Counsel for the Applicant: Not applicable
Solicitors for the Applicant: Winstan Lawyers
Counsel for the Respondents: Not applicable
Solicitors for the Respondents: Sparke Helmore

ORDERS

  1. Each party’s application for costs be dismissed.

  2. The costs of the interlocutory proceedings, including the injunction proceedings before His Honour Judge McNab, be reserved.

FEDERAL CIRCUIT COURT
OF AUSTRALIA
AT DANDENONG

MLG 1785 of 2019

DIR19

Applicant

And

MINISTER FOR HOME AFFAIRS

First Respondent

SECRETARY OF THE DEPARTMENT OF HOME AFFAIRS

Second Respondent

RASHMI IN HIS CAPACITY AS THE HOLDER OF POSITION NUMBER 60019093

Third Respondent

REASONS FOR JUDGMENT

Introduction

  1. This is a costs dispute in respect of the matter that the parties agree should be transferred to the Federal Court of Australia. The Federal Court of Australia has indicated that such a transfer is indeed appropriate. The matter has had a checkered history in this Court and has been allocated I think to three or four judges from time to time. In order to understand the way in which the parties have put their competing costs arguments, it is necessary to describe the history of this matter.

  2. On 6 June 2019, the applicant filed an application seeking relief arising from the failure or refusal of the second and third respondents to refer the applicant’s request to the Minister for him to consider exercising his power under section 417 of the Migration Act 1958 (Cth).

  3. On 25 June 2019, the first respondent filed a response seeking that the application be dismissed and asserting that the Court had no jurisdiction to review the delegate’s decision.

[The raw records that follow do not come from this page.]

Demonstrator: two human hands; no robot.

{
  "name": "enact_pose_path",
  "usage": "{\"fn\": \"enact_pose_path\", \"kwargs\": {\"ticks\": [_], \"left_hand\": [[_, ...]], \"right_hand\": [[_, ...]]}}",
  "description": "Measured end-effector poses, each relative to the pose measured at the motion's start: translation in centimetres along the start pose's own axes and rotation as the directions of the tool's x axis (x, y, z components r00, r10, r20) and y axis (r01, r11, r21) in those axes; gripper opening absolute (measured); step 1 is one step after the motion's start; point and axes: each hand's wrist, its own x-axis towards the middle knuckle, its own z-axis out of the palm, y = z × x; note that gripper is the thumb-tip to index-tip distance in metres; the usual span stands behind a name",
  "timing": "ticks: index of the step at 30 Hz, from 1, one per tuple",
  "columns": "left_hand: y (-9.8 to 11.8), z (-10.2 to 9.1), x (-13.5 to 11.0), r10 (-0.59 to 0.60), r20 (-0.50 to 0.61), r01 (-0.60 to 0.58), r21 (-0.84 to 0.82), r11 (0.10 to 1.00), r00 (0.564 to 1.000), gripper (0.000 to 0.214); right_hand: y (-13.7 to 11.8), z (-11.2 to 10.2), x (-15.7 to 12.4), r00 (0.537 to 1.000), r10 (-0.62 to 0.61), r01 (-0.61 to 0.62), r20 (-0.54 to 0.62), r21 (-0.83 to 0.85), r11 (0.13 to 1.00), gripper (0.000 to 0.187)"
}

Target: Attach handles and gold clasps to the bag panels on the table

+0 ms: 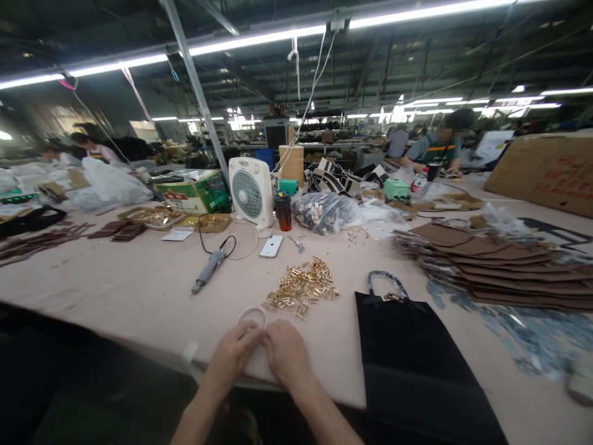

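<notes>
A pale loop (252, 309) is up at the fingertips of both hands, over the near part of the table (152, 278), close to its front edge. It is too small and blurry to tell what it is made of. The left hand (241, 343) has its fingers bent and closed, and it seems to pinch the near side of the loop. The right hand (286, 347) is right beside it, with its fingers curled in and the tips meeting the left ones. Those tips are hidden, so I cannot tell if the right hand holds anything. To do this fiddly bit well, I think the left hand should pinch softly but firmly, so the loop does not twist, while the right fingers do the small moves. It would help to rest the wrists and work low over the table, so a dropped bit does not roll off the edge. Just past the loop is a pile of shiny gold pieces (304, 287), and a sleeve could bump it, so small moves are best. To the right lies a black bag (407, 352) with a wrapped handle. A gray tool (207, 272) with a cord lies to the left. Farther back are a white phone (271, 246), a fan (251, 191) and a dark cup (283, 213).
</notes>
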Motion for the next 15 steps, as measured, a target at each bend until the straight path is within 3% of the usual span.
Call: {"fn": "enact_pose_path", "kwargs": {"ticks": [4, 8, 15], "left_hand": [[-0.17, -0.23, 0.29, 0.126, -0.022, -0.124, 0.072, 0.99, 0.992, 0.027], [-0.36, -0.54, 0.49, 0.168, 0.012, -0.168, 0.077, 0.983, 0.986, 0.029], [0.08, -1.0, 0.56, 0.03, 0.094, -0.024, -0.07, 0.997, 0.995, 0.026]], "right_hand": [[0.22, 0.43, -0.18, 0.999, -0.021, 0.021, -0.035, 0.009, 1.0, 0.011], [0.34, 0.52, -0.36, 0.997, -0.03, 0.033, -0.065, 0.044, 0.999, 0.011], [0.64, 0.78, -0.27, 0.994, -0.082, 0.081, -0.076, -0.007, 0.997, 0.013]]}}
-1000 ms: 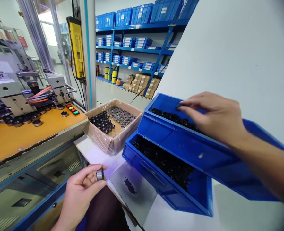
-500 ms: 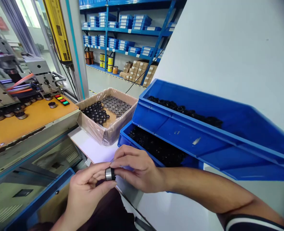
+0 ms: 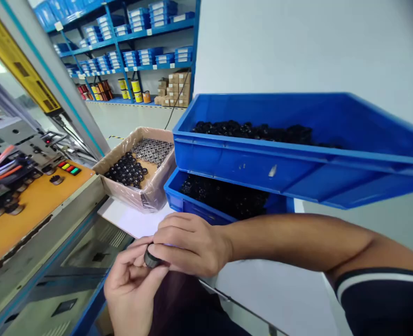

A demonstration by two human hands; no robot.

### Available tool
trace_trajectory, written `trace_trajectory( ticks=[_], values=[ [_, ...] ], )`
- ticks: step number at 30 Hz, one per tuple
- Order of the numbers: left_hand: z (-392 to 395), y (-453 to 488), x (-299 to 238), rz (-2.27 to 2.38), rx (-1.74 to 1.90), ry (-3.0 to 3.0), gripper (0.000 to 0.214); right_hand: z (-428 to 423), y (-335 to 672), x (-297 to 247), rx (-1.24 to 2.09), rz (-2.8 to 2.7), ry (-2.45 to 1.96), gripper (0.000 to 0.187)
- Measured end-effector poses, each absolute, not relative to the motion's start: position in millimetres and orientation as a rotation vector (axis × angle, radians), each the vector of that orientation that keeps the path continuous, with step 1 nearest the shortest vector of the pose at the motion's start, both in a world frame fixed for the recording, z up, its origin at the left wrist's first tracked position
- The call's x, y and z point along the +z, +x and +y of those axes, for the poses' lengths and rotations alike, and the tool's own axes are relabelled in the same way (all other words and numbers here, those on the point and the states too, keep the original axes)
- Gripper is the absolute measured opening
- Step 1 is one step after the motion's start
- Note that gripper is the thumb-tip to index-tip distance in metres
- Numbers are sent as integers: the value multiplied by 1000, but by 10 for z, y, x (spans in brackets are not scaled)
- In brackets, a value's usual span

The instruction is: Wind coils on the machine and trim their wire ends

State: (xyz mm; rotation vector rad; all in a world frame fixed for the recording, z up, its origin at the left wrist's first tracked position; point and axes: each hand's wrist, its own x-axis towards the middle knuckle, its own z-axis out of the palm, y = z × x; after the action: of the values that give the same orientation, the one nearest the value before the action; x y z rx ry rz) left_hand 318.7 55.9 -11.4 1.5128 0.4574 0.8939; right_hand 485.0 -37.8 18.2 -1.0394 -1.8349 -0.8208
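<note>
Between my two hands is a small ring-shaped part (image 3: 151, 259), dark with a metal band. My left hand (image 3: 131, 284) pinches it from the left with thumb and fingers. On its right side the fingers of my right hand (image 3: 188, 242) close over it and cover much of it. Beyond my right hand, the lower blue bin (image 3: 171, 192) holds a heap of small black parts (image 3: 223, 196). Above it, the upper blue bin (image 3: 227, 156) holds more black parts (image 3: 251, 131).
A plastic-lined carton (image 3: 122, 189) holds black and metallic ring parts in rows. At the left, a machine's orange worktop (image 3: 48, 205) carries a few ring parts and a coloured button strip (image 3: 68, 168). Blue shelving (image 3: 117, 56) stands behind. A white tabletop (image 3: 122, 219) lies under the carton.
The view has swung to the right, so the machine and shelves shift left. The ring part has turned in my fingers, and my right hand now covers more of it.
</note>
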Motion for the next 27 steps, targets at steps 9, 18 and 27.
trace_trajectory(
  ticks=[9,18,27],
  values=[
    [747,3077,75,162,1042,2135,42,-432,4819,176,-553,-1778,-1011,16],
    [527,3295,-46,328,582,1146,34,-459,4814,245,-532,-1771,-1085,14],
    [588,3315,-75,248,407,972,37,-482,4786,261,-472,-1777,-1142,12]
  ],
)
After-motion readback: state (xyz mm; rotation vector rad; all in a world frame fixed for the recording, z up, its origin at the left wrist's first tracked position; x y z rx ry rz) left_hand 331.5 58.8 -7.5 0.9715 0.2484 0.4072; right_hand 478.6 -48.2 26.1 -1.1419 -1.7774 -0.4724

  4. On 20 September 2019, the applicant filed an application for interlocutory injunctions to restrain the Minister from removing the applicant from Australia and His Honour Judge McNab made orders granting such relief. His Honour relevantly ordered that costs be reserved.

  5. On 15 November 2019, the first respondent filed an application in a case seeking that the substantive application be summarily dismissed.

  6. That matter eventually found its way from His Honour Judge Blake and Her Honour Judge Mercuri’s lists to my docket on 3 March 2020 when I made orders that the parties file supplementary written submissions relating to the summary dismissal application already referred to, and the oral application for the transfer of the matter to the Federal Court of Australia made at an earlier directions hearing on 2 March 2020. 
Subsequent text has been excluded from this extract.